Work instruction:
Only one stretch of the listing below is wanted. Begin at the line that has "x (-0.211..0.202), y", stop after the line that has "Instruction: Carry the", and repeat every line in between exactly.

The data:
• • • • •

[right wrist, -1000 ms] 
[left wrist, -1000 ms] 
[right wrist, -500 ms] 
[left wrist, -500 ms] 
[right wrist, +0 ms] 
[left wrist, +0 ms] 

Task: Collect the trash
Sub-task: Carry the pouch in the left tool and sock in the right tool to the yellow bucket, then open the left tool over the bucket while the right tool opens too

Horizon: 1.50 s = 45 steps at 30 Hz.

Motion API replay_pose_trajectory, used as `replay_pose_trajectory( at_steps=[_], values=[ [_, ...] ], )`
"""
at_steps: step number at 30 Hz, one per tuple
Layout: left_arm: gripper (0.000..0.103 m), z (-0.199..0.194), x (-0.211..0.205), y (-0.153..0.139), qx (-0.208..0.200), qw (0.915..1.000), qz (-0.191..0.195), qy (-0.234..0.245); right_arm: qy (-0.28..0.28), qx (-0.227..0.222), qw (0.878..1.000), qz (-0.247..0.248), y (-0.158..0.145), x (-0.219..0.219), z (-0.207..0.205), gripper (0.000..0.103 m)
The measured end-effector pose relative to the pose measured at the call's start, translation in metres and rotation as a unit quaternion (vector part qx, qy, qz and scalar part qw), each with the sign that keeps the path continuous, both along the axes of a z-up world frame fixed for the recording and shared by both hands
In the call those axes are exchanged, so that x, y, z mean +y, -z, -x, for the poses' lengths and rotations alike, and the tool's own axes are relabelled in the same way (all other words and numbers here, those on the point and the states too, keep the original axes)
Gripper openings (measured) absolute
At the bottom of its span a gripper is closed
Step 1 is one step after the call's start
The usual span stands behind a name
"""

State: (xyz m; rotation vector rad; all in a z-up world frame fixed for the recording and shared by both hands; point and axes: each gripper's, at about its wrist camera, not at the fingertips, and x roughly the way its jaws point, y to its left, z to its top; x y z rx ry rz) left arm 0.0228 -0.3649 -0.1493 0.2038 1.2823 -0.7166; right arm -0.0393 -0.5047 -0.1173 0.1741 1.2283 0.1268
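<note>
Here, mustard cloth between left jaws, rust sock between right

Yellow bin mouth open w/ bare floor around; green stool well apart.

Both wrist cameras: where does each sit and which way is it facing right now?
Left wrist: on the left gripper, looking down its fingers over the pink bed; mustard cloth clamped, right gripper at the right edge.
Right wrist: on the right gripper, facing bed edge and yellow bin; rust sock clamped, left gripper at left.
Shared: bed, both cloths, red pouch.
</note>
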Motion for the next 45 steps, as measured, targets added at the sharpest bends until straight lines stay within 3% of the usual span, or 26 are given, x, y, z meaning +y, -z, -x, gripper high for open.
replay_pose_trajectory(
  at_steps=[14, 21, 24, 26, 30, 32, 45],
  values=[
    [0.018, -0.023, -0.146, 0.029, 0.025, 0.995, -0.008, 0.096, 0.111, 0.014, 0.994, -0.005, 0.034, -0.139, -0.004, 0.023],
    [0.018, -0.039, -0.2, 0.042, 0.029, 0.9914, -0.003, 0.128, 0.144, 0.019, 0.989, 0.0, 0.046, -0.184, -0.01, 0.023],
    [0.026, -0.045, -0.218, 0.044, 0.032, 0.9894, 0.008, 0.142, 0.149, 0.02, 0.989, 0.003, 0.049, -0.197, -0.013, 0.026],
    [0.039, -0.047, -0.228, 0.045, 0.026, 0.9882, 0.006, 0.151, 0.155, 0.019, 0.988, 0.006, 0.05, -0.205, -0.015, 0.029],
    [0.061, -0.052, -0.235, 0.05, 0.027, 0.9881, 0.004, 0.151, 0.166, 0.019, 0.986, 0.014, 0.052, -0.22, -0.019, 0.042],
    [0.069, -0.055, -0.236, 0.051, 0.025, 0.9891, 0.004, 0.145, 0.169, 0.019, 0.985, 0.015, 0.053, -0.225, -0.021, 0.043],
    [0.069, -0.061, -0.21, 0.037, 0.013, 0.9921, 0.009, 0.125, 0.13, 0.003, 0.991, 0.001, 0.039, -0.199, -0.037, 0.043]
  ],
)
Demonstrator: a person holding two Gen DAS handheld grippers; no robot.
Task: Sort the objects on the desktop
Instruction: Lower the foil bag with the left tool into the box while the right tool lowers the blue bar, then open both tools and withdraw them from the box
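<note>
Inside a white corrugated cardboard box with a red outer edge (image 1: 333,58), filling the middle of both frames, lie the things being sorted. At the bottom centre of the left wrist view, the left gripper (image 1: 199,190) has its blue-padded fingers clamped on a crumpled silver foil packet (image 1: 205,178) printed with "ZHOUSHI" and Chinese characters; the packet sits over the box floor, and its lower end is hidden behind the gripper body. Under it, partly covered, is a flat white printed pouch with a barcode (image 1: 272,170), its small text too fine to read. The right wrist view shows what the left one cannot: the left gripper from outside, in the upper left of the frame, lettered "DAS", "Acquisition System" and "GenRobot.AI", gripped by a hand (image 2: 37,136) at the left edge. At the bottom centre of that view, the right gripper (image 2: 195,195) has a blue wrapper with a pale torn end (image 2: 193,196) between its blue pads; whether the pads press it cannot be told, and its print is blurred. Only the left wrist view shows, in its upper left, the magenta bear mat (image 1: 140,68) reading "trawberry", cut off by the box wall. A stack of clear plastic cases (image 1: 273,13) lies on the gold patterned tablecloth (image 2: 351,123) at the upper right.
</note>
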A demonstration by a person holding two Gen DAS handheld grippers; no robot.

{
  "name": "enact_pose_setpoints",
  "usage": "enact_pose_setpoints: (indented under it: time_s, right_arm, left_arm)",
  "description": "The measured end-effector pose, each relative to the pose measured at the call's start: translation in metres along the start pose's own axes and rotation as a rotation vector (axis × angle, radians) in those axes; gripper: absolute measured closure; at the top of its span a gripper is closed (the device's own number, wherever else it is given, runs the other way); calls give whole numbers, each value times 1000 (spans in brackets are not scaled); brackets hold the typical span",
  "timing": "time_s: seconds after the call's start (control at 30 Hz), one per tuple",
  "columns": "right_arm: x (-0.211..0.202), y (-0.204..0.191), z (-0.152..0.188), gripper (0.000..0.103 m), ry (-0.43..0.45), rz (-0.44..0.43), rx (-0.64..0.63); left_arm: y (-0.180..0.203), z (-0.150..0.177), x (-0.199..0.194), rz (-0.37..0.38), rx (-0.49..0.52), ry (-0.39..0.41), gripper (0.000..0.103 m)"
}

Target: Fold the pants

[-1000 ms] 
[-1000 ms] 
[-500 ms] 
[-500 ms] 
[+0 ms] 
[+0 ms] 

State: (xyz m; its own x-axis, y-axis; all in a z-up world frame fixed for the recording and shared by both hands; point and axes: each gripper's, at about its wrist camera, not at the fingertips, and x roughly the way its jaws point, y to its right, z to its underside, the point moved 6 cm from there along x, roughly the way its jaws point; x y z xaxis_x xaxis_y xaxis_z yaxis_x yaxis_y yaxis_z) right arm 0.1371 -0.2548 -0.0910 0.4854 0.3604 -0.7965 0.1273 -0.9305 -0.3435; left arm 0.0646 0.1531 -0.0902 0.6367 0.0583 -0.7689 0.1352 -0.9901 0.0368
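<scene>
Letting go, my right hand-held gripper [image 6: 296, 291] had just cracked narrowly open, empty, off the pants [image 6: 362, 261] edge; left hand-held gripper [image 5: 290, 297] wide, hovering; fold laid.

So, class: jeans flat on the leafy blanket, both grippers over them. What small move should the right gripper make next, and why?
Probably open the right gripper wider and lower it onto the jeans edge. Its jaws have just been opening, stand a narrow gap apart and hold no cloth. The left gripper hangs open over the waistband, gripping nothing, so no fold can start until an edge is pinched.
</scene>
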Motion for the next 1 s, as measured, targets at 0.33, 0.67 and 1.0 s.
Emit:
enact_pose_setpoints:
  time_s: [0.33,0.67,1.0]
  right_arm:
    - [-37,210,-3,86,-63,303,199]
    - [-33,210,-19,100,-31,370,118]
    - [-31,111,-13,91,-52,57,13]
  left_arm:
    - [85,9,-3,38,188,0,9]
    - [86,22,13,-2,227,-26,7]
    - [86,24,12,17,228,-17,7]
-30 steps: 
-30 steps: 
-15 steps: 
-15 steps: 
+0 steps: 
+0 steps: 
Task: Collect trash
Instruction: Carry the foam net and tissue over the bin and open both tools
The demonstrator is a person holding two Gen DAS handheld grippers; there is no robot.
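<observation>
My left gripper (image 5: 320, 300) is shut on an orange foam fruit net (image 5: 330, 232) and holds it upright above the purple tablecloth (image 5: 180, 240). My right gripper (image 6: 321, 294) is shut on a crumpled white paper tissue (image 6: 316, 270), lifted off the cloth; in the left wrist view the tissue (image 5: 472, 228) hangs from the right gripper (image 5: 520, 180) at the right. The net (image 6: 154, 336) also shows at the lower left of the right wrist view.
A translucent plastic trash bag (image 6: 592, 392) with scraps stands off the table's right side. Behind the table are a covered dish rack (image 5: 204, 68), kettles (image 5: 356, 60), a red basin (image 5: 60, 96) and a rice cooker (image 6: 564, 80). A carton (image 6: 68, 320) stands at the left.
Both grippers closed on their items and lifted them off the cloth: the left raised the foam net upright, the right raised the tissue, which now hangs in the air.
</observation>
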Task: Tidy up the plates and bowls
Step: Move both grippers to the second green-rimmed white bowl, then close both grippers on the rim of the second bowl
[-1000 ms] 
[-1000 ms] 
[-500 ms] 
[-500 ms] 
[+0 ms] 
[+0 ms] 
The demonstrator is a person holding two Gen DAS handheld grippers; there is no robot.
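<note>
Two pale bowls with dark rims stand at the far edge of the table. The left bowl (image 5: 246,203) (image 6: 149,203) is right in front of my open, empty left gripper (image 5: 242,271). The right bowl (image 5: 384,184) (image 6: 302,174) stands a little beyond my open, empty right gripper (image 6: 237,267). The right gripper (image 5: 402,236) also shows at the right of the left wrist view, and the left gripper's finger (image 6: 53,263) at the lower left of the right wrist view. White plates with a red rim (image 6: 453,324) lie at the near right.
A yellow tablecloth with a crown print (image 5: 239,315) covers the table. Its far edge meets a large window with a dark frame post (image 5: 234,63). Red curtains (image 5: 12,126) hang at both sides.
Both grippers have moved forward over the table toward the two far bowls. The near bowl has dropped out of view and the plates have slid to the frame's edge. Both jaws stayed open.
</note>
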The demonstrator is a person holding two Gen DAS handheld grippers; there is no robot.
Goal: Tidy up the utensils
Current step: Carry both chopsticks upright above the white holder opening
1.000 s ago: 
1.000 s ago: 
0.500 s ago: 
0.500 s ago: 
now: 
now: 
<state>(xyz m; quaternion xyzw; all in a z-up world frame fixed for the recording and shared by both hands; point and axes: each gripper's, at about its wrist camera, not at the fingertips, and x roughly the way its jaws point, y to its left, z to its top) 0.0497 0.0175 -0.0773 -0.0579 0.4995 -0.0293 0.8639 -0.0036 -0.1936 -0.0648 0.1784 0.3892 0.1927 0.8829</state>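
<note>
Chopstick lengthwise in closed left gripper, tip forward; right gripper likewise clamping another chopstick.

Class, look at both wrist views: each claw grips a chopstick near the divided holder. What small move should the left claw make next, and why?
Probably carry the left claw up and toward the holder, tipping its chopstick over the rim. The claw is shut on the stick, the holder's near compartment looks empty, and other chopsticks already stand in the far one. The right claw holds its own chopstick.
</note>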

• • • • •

Solution to this task:
  "columns": "right_arm: x (-0.211..0.202), y (-0.204..0.191), z (-0.152..0.188), gripper (0.000..0.103 m), ry (-0.43..0.45), rz (-0.44..0.43), rx (-0.64..0.63); left_arm: y (-0.180..0.203), z (-0.150..0.177), x (-0.199..0.194), rz (-0.37..0.38), rx (-0.49..0.52), ry (-0.39..0.41), gripper (0.000..0.103 m)"
}

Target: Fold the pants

[-1000 ms] 
[-1000 ms] 
[-500 ms] 
[-500 ms] 
[+0 ms] 
[+0 ms] 

State: (xyz m; its own x-axis, y-axis; all in a z-up world frame fixed for the recording and shared by both hands; point and axes: each gripper's, at about its wrist camera, not at the fingertips, and x roughly the way its jaws point, y to its right, z to its underside, the point moved 6 cm from there along x, roughly the way its jaws point; x y z xaxis_x xaxis_y xaxis_z yaxis_x yaxis_y yaxis_z) right arm 0.1371 -0.2548 -0.0910 0.4854 0.3604 -0.7965 0.1273 -0.9305 -0.3435; left arm 0.0646 0.1531 -0.0902 0.6367 0.0583 -0.7689 0.1352 -0.9901 0.0368
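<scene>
Letting go, my right hand-held gripper [image 6: 296, 291] had just cracked narrowly open, empty, off the pants [image 6: 362, 261] edge; left hand-held gripper [image 5: 290, 297] wide, hovering; fold laid.

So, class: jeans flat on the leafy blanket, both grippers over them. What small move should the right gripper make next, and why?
Probably open the right gripper wider and lower it onto the jeans edge. Its jaws have just been opening, stand a narrow gap apart and hold no cloth. The left gripper hangs open over the waistband, gripping nothing, so no fold can start until an edge is pinched.
</scene>
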Motion for the next 1 s, as measured, targets at 0.33, 0.67 and 1.0 s.
Emit:
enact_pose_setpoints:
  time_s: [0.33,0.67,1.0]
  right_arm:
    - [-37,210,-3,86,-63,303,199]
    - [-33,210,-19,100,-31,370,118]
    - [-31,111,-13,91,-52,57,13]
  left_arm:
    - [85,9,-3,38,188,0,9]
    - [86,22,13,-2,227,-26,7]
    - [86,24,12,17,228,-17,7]
-30 steps: 
-30 steps: 
-15 steps: 
-15 steps: 
+0 steps: 
+0 steps: 
Task: Collect trash
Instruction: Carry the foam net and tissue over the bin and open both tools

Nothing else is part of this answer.